Task instructions: Below are records; copy every line in them that holds the word "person".
Segment Start: Exercise data
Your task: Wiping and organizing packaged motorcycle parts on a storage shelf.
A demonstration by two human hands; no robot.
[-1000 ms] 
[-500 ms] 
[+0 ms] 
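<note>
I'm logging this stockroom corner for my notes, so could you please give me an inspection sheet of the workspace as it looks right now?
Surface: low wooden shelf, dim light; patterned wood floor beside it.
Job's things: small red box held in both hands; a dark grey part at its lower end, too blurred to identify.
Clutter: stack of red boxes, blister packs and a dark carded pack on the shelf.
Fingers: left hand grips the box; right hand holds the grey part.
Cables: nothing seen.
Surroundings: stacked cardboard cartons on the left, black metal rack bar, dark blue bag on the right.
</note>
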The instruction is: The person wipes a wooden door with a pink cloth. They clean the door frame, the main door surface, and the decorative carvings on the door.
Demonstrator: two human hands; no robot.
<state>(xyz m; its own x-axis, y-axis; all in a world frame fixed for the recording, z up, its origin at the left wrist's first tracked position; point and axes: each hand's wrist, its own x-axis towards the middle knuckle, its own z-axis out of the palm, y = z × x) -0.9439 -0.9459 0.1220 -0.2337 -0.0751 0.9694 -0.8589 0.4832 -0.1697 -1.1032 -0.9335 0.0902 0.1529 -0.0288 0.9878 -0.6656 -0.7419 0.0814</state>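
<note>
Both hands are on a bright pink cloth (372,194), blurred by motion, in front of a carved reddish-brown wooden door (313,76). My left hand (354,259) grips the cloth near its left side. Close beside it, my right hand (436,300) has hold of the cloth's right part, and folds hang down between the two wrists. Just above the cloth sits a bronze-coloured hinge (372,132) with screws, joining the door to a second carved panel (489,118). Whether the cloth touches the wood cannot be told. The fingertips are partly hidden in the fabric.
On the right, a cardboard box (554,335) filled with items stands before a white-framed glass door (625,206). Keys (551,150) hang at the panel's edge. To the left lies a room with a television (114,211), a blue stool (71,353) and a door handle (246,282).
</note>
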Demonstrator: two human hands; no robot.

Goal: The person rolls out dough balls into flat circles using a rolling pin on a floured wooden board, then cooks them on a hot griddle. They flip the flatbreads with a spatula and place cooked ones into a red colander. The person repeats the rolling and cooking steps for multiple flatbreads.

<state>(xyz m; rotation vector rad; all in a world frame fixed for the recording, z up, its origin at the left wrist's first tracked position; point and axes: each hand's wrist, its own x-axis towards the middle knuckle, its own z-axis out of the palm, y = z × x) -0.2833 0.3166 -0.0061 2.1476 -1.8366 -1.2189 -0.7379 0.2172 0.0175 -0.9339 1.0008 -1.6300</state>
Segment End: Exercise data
Answer section:
The instruction is: The person wipes a wooden door with a pink cloth. They clean the door frame, the main door surface, and the decorative carvings on the door.
Goal: The person rolls out dough balls into flat circles using a rolling pin on a floured wooden board, then cooks them on a hot griddle. They flip the flatbreads with a spatula and place cooked ones into a red colander. The person repeats the rolling and cooking steps for multiple flatbreads.

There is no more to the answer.